**** Information provided ****

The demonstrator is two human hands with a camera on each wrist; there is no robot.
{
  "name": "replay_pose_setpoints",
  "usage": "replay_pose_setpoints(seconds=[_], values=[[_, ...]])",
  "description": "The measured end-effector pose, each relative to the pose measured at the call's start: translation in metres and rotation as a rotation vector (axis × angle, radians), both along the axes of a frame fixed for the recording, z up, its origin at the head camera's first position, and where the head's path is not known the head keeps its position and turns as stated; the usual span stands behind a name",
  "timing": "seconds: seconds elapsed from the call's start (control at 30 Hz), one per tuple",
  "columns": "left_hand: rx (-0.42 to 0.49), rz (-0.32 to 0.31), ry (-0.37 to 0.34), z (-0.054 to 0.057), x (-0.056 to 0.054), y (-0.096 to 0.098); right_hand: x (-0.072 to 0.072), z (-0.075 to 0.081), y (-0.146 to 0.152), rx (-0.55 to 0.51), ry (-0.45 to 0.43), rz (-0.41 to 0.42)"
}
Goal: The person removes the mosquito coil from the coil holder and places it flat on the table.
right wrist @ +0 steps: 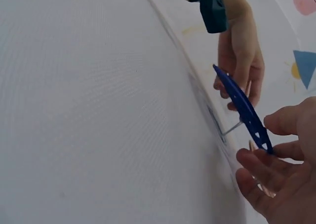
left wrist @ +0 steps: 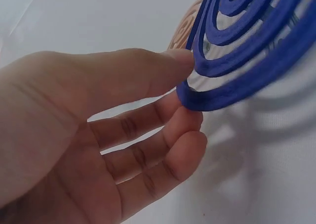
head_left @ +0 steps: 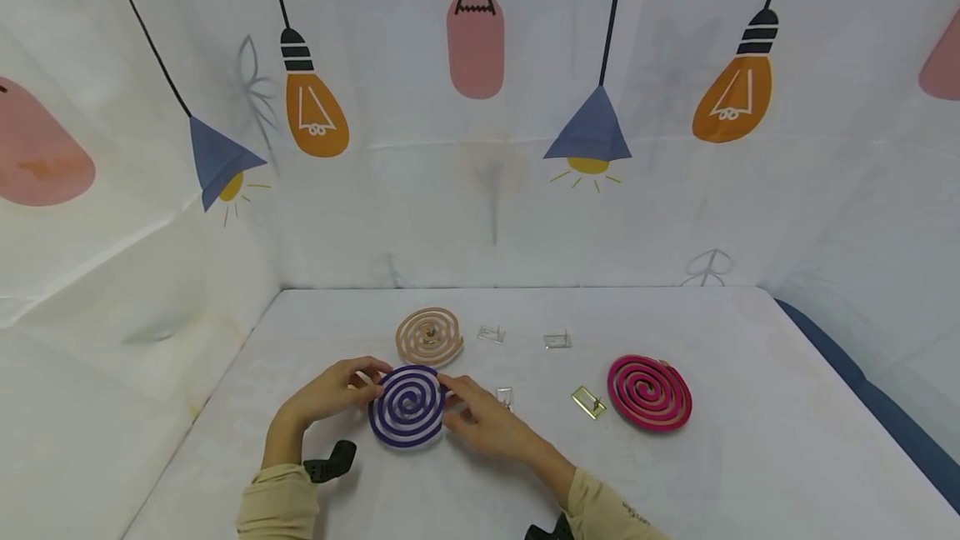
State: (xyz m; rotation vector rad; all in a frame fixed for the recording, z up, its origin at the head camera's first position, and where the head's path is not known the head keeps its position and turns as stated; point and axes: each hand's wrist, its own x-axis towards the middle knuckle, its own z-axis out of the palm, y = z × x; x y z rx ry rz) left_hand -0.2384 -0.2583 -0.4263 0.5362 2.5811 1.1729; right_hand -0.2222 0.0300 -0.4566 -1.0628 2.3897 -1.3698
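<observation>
Between the two hands, near the middle of the table, is a blue spiral mosquito coil [head_left: 408, 401]. My left hand [head_left: 330, 394] pinches its left edge, with the thumb [left wrist: 180, 61] on top and fingers beneath. At the opposite edge my right hand [head_left: 487, 419] holds the coil between thumb and fingers. From the side, in the right wrist view, the blue coil [right wrist: 245, 108] is tilted and a thin metal prong [right wrist: 232, 128] reaches its underside from the table. Just behind it sits a tan coil [head_left: 430, 333], raised at its centre.
A pink-red coil [head_left: 647, 391] lies tilted at the right, next to a gold metal stand [head_left: 592, 403]. Silver stands [head_left: 557, 342] lie farther back, and another silver stand [head_left: 505, 395] is partly hidden behind my right hand. A printed white sheet [head_left: 420, 215] hangs behind the table.
</observation>
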Motion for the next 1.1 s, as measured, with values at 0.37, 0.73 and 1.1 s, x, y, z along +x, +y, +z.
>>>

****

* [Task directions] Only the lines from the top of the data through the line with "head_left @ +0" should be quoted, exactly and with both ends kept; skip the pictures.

* [Response box]
The demonstrator is two human hands with a camera on each wrist; there is no robot.
{
  "name": "replay_pose_setpoints",
  "usage": "replay_pose_setpoints(seconds=[_], values=[[_, ...]])",
  "description": "The measured end-effector pose, each relative to the pose measured at the call's start: translation in metres and rotation as a rotation vector (axis × angle, radians), both along the axes of a frame fixed for the recording, z up, its origin at the head camera's first position, and where the head's path is not known the head keeps its position and turns as stated; the usual span stands behind a name",
  "timing": "seconds: seconds elapsed from the call's start (control at 30 Hz), one per tuple",
  "columns": "left_hand: rx (-0.42 to 0.49), rz (-0.32 to 0.31), ry (-0.37 to 0.34), z (-0.054 to 0.057), x (-0.056 to 0.054), y (-0.096 to 0.098); right_hand: x (-0.072 to 0.072), z (-0.075 to 0.081), y (-0.146 to 0.152), rx (-0.55 to 0.51), ry (-0.45 to 0.43), rz (-0.41 to 0.42)"
}
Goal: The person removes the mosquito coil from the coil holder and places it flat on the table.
right wrist @ +0 steps: 
left wrist @ +0 steps: 
head_left @ +0 steps: 

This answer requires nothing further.